Information shown ->
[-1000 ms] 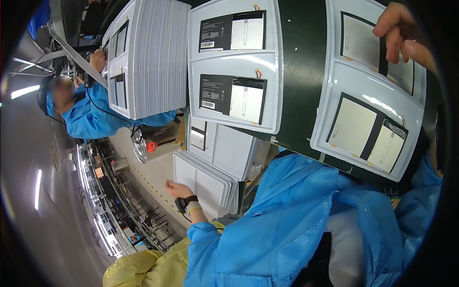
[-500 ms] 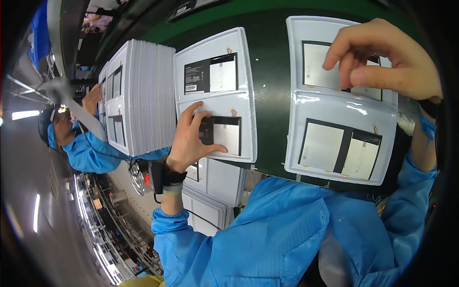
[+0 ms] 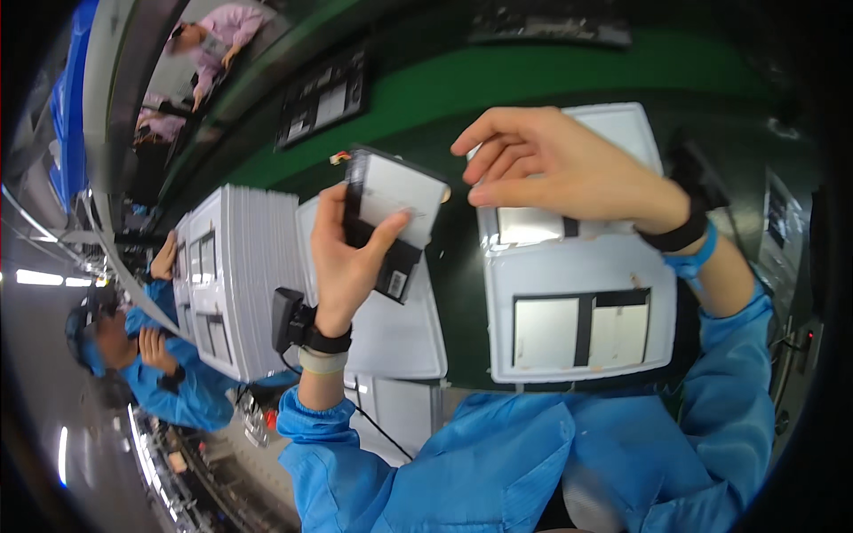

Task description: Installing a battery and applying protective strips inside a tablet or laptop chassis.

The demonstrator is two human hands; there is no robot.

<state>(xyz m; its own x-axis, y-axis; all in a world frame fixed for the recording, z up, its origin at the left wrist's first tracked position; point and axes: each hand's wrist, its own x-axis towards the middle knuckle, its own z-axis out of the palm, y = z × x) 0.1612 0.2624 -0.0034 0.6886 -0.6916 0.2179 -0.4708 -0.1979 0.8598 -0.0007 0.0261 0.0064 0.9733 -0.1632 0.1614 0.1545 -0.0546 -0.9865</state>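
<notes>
My left hand (image 3: pixel 340 271) grips a flat battery pack (image 3: pixel 402 188) with silver cells, a black label area and a small connector lead. It is lifted and tilted above the left white tray (image 3: pixel 404 345), with the thumb lying across its face. Whether a second pack lies behind it, I cannot tell. My right hand (image 3: pixel 569 169) hovers over the far part of the right white tray (image 3: pixel 533 269), fingers loosely bent, thumb apart, nothing visible in them. Under it a silver battery pack (image 3: pixel 530 226) is partly hidden. Another battery pack (image 3: pixel 546 330) lies in the near compartment.
A tall stack of white trays (image 3: pixel 259 284) stands at the left, and more trays (image 3: pixel 402 400) sit lower down. Beyond the dark table, a green belt (image 3: pixel 418 98) carries a black device (image 3: pixel 327 99). A co-worker in blue (image 3: pixel 191 386) is beside the stack; people in pink (image 3: pixel 233 31) are farther off.
My left hand has gone from resting at the left tray to holding a battery pack raised above it. The right hand sits farther left relative to its tray. The whole view has shifted.
</notes>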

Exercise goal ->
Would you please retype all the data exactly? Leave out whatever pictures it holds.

Your solution ->
[-1000 ms] 
[-500 ms] 
[+0 ms] 

Task description: Installing a battery and applying protective strips inside a tablet or laptop chassis.

The demonstrator is two human hands; there is no robot.

<state>(xyz m; its own x-axis, y-axis; all in a world frame fixed for the recording, z up, its origin at the left wrist's first tracked position; point and axes: each hand's wrist, its own x-axis towards the middle knuckle, its own z-axis out of the palm, y = z × x) 0.1612 0.2624 -0.0034 0.6886 -0.6916 0.2179 -0.4708 -0.1979 0.8598 -0.0007 0.0261 0.0064 0.9733 -0.1632 0.1614 0.1545 -0.0546 -0.9865</state>
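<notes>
My left hand (image 3: pixel 340 271) grips a flat battery pack (image 3: pixel 402 188) with silver cells, a black label area and a small connector lead. It is lifted and tilted above the left white tray (image 3: pixel 404 345), with the thumb lying across its face. Whether a second pack lies behind it, I cannot tell. My right hand (image 3: pixel 569 169) hovers over the far part of the right white tray (image 3: pixel 533 269), fingers loosely bent, thumb apart, nothing visible in them. Under it a silver battery pack (image 3: pixel 530 226) is partly hidden. Another battery pack (image 3: pixel 546 330) lies in the near compartment.
A tall stack of white trays (image 3: pixel 259 284) stands at the left, and more trays (image 3: pixel 402 400) sit lower down. Beyond the dark table, a green belt (image 3: pixel 418 98) carries a black device (image 3: pixel 327 99). A co-worker in blue (image 3: pixel 191 386) is beside the stack; people in pink (image 3: pixel 233 31) are farther off.
My left hand has gone from resting at the left tray to holding a battery pack raised above it. The right hand sits farther left relative to its tray. The whole view has shifted.
</notes>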

For this exercise, nothing further remains to be done.